The scientists report that they were able to crystallize a very large complex of a macromolecular “machine” in the human cell and determine its structure or what it actually looks like, thereby zeroing in on the process of genetic encoding. Importantly, 15 to 20 percent of all human genetic disorders, including muscular dystrophy, are caused by defects in this genetic encoding process known as RNA splicing.

Using x-ray crystallography, the scientists for the first time were able to create a three-dimensional structure of an integral complex of the human spliceosome, which consists of specialized RNA and protein subunits. The spliceosome’s job is to modify the message relayed from our genetic material–DNA–by clipping, or splicing, genetic bits in such a manner that they are acceptable for translation into protein.
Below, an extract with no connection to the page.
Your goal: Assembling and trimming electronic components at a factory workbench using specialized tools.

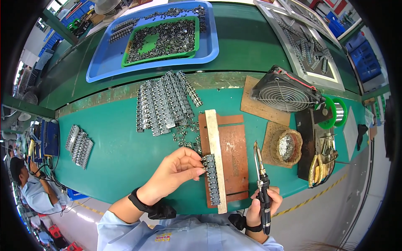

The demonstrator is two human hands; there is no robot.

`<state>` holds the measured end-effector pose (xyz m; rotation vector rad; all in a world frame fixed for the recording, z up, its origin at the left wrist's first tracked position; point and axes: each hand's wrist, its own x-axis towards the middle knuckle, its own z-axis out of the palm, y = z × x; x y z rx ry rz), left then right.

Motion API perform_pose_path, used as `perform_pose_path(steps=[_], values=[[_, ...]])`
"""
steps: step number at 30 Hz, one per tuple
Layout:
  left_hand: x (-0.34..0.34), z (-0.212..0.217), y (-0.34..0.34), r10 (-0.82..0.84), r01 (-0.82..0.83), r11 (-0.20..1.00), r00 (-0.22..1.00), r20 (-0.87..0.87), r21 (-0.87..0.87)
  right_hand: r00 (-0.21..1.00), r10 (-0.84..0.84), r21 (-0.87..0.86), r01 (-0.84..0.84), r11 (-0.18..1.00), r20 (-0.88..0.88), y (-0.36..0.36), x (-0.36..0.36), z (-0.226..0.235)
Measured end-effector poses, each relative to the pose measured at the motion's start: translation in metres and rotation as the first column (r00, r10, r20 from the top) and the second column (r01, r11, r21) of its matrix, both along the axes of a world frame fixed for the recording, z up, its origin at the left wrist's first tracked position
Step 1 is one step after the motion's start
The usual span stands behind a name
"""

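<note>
My right hand (pixel 253 211) is wrapped round the black handle of a soldering iron (pixel 263 190), its tip pointing away from me, right of a reddish-brown board (pixel 234 150). A pale wooden bar (pixel 214 140) runs lengthwise on that board. Along the bar's left side lies a strip of small dark circuit boards (pixel 212 184) with metal parts. At the strip's upper left edge, my left hand (pixel 176 169) pinches thumb and forefinger together; whatever is between them is too small to make out. Loose small metal parts (pixel 184 136) are scattered just beyond this hand.
Stacked board strips (pixel 161 102) lie beyond; more strips (pixel 79 146) lie left. A blue tray (pixel 104 69) holds a green tray (pixel 167 59) of metal parts. At right stand a fan (pixel 287 92), a round pot (pixel 288 147), a solder wire spool (pixel 338 112) and yellow-handled pliers (pixel 318 167).
</note>
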<state>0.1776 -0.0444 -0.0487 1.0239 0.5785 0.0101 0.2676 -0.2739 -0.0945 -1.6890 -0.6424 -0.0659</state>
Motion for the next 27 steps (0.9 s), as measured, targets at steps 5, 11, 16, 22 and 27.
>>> perform_pose_path(steps=[5, 11, 16, 22, 27], values=[[-0.0005, -0.0020, -0.0009, -0.010, 0.011, 1.000, 1.000, -0.007, 0.016, 1.000, 0.006, 0.006, -0.006, 1.000, 0.007, -0.0004, 0.0000, -0.0017], [0.0017, 0.0009, -0.0046, 0.005, -0.005, 1.000, 1.000, -0.015, 0.010, 1.000, 0.003, 0.003, -0.003, 1.000, 0.010, 0.0009, 0.0003, -0.0004], [0.0007, 0.0012, -0.0002, -0.086, 0.087, 0.996, 0.994, -0.063, 0.017, 1.000, 0.007, -0.013, -0.007, 1.000, 0.015, 0.0008, 0.0012, 0.0011], [0.0004, 0.0030, 0.0003, -0.128, 0.134, 0.989, 0.988, -0.091, 0.058, 0.999, 0.006, -0.014, -0.005, 1.000, 0.033, 0.0002, 0.0010, -0.0007], [-0.0006, 0.0025, 0.0006, -0.136, 0.142, 0.988, 0.986, -0.092, 0.059, 1.000, 0.003, -0.001, -0.003, 1.000, 0.022, 0.0023, 0.0008, 0.0011]])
Importantly, the spliceosome also rearranges the genetic bits of the message in such a way that it can generate multiple and varied proteins which can and do have dramatic effects on human development, said lead author and Brandeis biochemist Daniel Pomeranz Krummel.

“The process of RNA splicing is vital to human cell development and survival,” said Pomeranz Krummel. “In this process, the regions of our DNA encoding for protein are removed from non-encoding regions and brought together–quite often in alternative arrangements. Defects in this process can have disasterous repercussions in the form of genetic disorders,” said Pomeranz Krummel, adding that neuronal development can be particularly affected when things go awry. Indeed, defects in this process have recently been implicated in various human neurological disorders, including epilepsy.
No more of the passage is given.